[What is expected] Every line of the data below needs to be reproduced exactly.

[Supplied information]

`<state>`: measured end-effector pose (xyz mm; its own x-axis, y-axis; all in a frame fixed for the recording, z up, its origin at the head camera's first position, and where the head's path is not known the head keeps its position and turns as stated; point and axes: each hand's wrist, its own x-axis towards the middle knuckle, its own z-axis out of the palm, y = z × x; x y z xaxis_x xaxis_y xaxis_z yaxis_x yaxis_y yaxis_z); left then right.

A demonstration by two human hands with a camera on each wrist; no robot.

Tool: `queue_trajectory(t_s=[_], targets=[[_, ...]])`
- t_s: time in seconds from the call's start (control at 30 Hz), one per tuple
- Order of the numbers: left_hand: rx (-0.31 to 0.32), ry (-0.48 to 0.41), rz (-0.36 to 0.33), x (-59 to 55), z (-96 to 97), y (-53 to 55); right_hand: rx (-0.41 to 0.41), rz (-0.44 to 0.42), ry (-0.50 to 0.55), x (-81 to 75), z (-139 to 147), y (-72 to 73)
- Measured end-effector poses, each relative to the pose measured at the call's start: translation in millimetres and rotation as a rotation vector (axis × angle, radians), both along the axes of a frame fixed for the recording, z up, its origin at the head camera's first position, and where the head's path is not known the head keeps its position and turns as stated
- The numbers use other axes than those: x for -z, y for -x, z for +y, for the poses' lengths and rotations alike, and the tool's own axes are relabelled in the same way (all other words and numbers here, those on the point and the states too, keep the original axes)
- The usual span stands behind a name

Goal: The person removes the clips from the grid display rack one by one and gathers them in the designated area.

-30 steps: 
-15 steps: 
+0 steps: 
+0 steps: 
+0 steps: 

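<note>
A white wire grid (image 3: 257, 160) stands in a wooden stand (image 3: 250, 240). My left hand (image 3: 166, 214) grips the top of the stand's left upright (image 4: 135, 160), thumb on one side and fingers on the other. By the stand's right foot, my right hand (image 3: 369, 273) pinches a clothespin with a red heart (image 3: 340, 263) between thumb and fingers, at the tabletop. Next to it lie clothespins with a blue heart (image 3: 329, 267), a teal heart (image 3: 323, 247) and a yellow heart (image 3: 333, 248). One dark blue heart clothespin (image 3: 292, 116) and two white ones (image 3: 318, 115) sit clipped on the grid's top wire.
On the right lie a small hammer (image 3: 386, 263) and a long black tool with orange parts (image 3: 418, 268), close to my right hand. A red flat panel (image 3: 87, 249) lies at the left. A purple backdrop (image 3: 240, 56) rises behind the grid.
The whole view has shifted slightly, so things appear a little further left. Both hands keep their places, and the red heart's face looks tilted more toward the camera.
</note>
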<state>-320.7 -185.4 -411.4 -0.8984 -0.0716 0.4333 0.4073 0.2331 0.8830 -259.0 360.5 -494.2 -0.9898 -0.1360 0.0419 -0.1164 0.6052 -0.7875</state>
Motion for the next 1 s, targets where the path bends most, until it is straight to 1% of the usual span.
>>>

[Exercise answer]
`<state>`: measured end-effector pose (xyz mm; its own x-axis, y-axis; all in a frame fixed for the recording, z up, its origin at the head camera's first position, and where the head's path is not known the head keeps its position and turns as stated; point and axes: each hand's wrist, its own x-axis towards the middle knuckle, its own z-axis out of the palm, y = z × x; x y z xaxis_x xaxis_y xaxis_z yaxis_x yaxis_y yaxis_z); left then right.

A demonstration by two human hands with a camera on each wrist; no robot.

Tool: `queue_trajectory(t_s=[_], targets=[[_, ...]])`
- t_s: time in seconds from the call's start (control at 30 Hz), one per tuple
- Order of the numbers: left_hand: rx (-0.31 to 0.32), ry (-0.48 to 0.41), rz (-0.36 to 0.33), x (-59 to 55), z (-96 to 97), y (-53 to 55); right_hand: rx (-0.41 to 0.41), rz (-0.44 to 0.42), ry (-0.50 to 0.55), x (-81 to 75), z (-139 to 147), y (-72 to 73)
- Measured end-effector poses, each relative to the pose measured at the call's start: translation in millimetres and rotation as a rotation vector (axis × angle, radians), both along the axes of a frame fixed for the recording, z up, its origin at the head camera's first position, and where the head's path is not known the head keeps its position and turns as stated
- The numbers use other axes than those: x for -z, y for -x, z for +y, for the poses' lengths and rotations alike, and the tool's own axes are relabelled in the same way (all other words and numbers here, those on the point and the states too, keep the original axes)
- The usual span stands behind a name

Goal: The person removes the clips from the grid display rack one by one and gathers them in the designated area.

-30 steps: 
-15 steps: 
+0 steps: 
+0 steps: 
+0 steps: 

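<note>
A white wire grid (image 3: 257, 160) stands in a wooden stand (image 3: 250, 240). My left hand (image 3: 166, 214) grips the top of the stand's left upright (image 4: 135, 160), thumb on one side and fingers on the other. By the stand's right foot, my right hand (image 3: 369, 273) pinches a clothespin with a red heart (image 3: 340, 263) between thumb and fingers, at the tabletop. Next to it lie clothespins with a blue heart (image 3: 329, 267), a teal heart (image 3: 323, 247) and a yellow heart (image 3: 333, 248). One dark blue heart clothespin (image 3: 292, 116) and two white ones (image 3: 318, 115) sit clipped on the grid's top wire.
On the right lie a small hammer (image 3: 386, 263) and a long black tool with orange parts (image 3: 418, 268), close to my right hand. A red flat panel (image 3: 87, 249) lies at the left. A purple backdrop (image 3: 240, 56) rises behind the grid.
The whole view has shifted slightly, so things appear a little further left. Both hands keep their places, and the red heart's face looks tilted more toward the camera.
</note>
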<state>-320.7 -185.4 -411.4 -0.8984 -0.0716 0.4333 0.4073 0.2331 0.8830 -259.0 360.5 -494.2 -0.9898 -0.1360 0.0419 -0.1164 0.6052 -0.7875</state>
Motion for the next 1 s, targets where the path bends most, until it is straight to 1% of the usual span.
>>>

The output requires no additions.